This simple visualisation shows us the dominant action (that with the highest value) for each state in the Q table. Both models show a tendency to avoid the lower right hand side of the board, which is to be expected given that the optimal route is via the left. However, notice that the optimal actions for the lower right hand squares, just above the goal, involve walking off the map. Why do they not try to move towards the goal? 

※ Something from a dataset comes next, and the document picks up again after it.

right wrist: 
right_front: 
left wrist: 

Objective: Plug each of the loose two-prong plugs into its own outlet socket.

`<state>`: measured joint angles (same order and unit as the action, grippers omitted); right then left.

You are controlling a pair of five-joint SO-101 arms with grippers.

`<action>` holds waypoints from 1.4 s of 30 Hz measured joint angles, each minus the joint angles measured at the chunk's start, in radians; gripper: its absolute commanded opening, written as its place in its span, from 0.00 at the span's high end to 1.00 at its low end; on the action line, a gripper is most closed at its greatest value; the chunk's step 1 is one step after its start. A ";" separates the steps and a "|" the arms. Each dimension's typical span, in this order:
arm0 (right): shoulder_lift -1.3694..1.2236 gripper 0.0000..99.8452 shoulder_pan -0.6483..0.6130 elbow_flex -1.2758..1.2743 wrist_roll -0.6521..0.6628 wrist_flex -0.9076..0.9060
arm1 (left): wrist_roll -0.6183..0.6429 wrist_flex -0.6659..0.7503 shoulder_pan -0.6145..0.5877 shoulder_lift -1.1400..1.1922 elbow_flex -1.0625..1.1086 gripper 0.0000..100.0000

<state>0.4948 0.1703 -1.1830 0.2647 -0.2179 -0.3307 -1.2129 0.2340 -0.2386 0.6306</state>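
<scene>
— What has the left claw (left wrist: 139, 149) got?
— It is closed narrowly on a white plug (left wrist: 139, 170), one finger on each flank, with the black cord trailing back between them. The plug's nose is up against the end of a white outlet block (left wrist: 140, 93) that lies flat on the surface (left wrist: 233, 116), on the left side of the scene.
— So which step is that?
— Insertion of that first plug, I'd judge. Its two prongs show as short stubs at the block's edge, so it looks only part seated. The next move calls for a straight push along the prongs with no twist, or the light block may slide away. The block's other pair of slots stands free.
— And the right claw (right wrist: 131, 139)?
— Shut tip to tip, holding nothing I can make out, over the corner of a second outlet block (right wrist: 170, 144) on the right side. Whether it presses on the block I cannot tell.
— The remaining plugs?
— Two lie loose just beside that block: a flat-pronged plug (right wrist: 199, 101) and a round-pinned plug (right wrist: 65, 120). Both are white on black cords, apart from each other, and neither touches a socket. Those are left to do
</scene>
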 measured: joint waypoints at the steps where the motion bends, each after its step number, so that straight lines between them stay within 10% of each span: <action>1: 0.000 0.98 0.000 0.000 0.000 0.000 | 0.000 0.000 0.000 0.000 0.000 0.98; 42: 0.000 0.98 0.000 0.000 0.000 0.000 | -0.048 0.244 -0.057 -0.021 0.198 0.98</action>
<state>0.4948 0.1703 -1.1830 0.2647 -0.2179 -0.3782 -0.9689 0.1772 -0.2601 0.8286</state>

This is because the random nature of the moves, which can adjust the direction by plus or minus 90 degrees, means that the safest method to get past these holes and to the reach the goal, is to move in the only direction that won't result in falling into the hole. Whether the agent reaches the goal or not, then becomes a matter of chance. This explains the low success rate.

In [32]:
# Print visualisation of dominant actions for each state in q table

def print_dir_map(table):
    directions = ['<','V','>','A']
    direction_matrix = [directions[np.argmax(state)] for state in table]
    for i in range(len(table)):
        if q_table[i][0] == 0:
            direction_matrix[i] = 'O'
    for i in range (8):
        line = ''
        for j in range(8):
            line += direction_matrix[i * 8 + j]
        print(line)

print('Q LEARN')
print_dir_map(q_table)
print('-'*8)
print('SARSA')
print_dir_map(q_table_sarsa)

Q LEARN
>>A>>>><
AAAAA>V>
AA<O>V>V
AAAV<O>V
AAAO>V>V
>OOV><O>
<OV<O>O>
>V<OVVVO
--------
SARSA
>>>>>AV>
AAAA>V>>
AA<O>A>>
A<<V<OA>
AA<O>V>>
>OO>A<O>
<OV<O>OV
<V<O>VVO


# Conclusion
This exploration shows the slight differences between the Q Learning and SARSA reinforcement learning algorithms. It also shows the ways in which a RL model adapts to a stochastic environment, opting for safer choices rather than direct paths. This could perhaps be a result of the reward function, however, as to whether adjusting the reward function to create a less risk averse model would lead to better results, would require further testing.